PROVIDED MATERIAL
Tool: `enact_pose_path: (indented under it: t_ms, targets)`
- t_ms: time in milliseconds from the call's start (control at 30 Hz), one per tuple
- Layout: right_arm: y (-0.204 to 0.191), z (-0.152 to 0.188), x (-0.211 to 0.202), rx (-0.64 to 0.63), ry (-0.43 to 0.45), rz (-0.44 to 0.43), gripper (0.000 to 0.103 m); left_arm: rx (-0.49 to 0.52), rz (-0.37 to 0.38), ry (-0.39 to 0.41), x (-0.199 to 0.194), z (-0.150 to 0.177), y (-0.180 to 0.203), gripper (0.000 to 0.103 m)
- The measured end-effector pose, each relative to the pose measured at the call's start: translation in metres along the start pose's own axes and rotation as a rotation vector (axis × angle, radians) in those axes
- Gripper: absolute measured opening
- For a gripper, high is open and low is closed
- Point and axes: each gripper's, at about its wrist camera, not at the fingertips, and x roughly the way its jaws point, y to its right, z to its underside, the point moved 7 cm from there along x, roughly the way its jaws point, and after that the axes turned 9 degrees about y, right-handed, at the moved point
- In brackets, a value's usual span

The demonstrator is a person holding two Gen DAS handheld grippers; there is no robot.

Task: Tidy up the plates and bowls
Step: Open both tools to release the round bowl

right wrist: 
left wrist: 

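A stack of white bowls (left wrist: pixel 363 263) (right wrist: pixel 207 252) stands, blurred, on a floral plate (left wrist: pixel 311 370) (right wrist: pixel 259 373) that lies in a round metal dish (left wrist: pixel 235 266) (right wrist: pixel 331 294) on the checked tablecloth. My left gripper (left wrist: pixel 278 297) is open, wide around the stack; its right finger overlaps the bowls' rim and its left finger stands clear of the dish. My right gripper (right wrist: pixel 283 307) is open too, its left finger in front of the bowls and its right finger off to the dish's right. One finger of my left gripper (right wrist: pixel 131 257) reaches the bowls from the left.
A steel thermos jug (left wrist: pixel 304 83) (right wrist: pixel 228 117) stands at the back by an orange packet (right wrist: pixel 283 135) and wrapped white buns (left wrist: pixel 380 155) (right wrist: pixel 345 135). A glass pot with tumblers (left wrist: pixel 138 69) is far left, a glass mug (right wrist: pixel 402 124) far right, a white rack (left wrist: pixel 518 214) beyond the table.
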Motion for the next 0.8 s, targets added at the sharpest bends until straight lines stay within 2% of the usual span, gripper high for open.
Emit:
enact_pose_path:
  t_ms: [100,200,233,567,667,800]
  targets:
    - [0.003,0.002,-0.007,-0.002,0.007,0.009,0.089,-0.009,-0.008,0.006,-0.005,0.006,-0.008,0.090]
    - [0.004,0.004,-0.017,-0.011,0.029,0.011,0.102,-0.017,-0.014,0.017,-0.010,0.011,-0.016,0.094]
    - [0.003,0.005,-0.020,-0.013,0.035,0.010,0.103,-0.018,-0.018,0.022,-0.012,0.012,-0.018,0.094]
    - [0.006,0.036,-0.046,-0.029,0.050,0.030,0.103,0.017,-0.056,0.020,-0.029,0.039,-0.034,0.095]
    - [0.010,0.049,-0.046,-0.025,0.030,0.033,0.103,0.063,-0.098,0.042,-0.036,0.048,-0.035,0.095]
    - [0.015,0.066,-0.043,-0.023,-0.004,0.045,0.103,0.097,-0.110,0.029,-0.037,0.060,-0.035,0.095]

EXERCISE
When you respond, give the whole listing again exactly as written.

RESPONSE
Tool: `enact_pose_path: (indented under it: t_ms, targets)`
- t_ms: time in milliseconds from the call's start (control at 30 Hz), one per tuple
- Layout: right_arm: y (-0.204 to 0.191), z (-0.152 to 0.188), x (-0.211 to 0.202), rx (-0.64 to 0.63), ry (-0.43 to 0.45), rz (-0.44 to 0.43), gripper (0.000 to 0.103 m); left_arm: rx (-0.49 to 0.52), rz (-0.37 to 0.38), ry (-0.39 to 0.41), x (-0.199 to 0.194), z (-0.150 to 0.177), y (-0.180 to 0.203), gripper (0.000 to 0.103 m)
- The measured end-effector pose, each relative to the pose measured at the call's start: translation in metres along the start pose's own axes and rotation as a rotation vector (axis × angle, radians) in those axes
- Gripper: absolute measured opening
- For a gripper, high is open and low is closed
- Point and axes: each gripper's, at about its wrist camera, not at the fingertips, and x roughly the way its jaws point, y to its right, z to its underside, the point moved 7 cm from there along x, roughly the way its jaws point, and after that the axes turned 9 degrees about y, right-handed, at the moved point
- In brackets, a value's usual span

The demonstrator is a person holding two Gen DAS handheld grippers; there is no robot.

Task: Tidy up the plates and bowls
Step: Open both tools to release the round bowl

right wrist: 
left wrist: 

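A stack of white bowls (left wrist: pixel 363 263) (right wrist: pixel 207 252) stands, blurred, on a floral plate (left wrist: pixel 311 370) (right wrist: pixel 259 373) that lies in a round metal dish (left wrist: pixel 235 266) (right wrist: pixel 331 294) on the checked tablecloth. My left gripper (left wrist: pixel 278 297) is open, wide around the stack; its right finger overlaps the bowls' rim and its left finger stands clear of the dish. My right gripper (right wrist: pixel 283 307) is open too, its left finger in front of the bowls and its right finger off to the dish's right. One finger of my left gripper (right wrist: pixel 131 257) reaches the bowls from the left.
A steel thermos jug (left wrist: pixel 304 83) (right wrist: pixel 228 117) stands at the back by an orange packet (right wrist: pixel 283 135) and wrapped white buns (left wrist: pixel 380 155) (right wrist: pixel 345 135). A glass pot with tumblers (left wrist: pixel 138 69) is far left, a glass mug (right wrist: pixel 402 124) far right, a white rack (left wrist: pixel 518 214) beyond the table.
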Motion for the next 0.8 s, targets added at the sharpest bends until straight lines stay within 2% of the usual span, gripper high for open.
Emit:
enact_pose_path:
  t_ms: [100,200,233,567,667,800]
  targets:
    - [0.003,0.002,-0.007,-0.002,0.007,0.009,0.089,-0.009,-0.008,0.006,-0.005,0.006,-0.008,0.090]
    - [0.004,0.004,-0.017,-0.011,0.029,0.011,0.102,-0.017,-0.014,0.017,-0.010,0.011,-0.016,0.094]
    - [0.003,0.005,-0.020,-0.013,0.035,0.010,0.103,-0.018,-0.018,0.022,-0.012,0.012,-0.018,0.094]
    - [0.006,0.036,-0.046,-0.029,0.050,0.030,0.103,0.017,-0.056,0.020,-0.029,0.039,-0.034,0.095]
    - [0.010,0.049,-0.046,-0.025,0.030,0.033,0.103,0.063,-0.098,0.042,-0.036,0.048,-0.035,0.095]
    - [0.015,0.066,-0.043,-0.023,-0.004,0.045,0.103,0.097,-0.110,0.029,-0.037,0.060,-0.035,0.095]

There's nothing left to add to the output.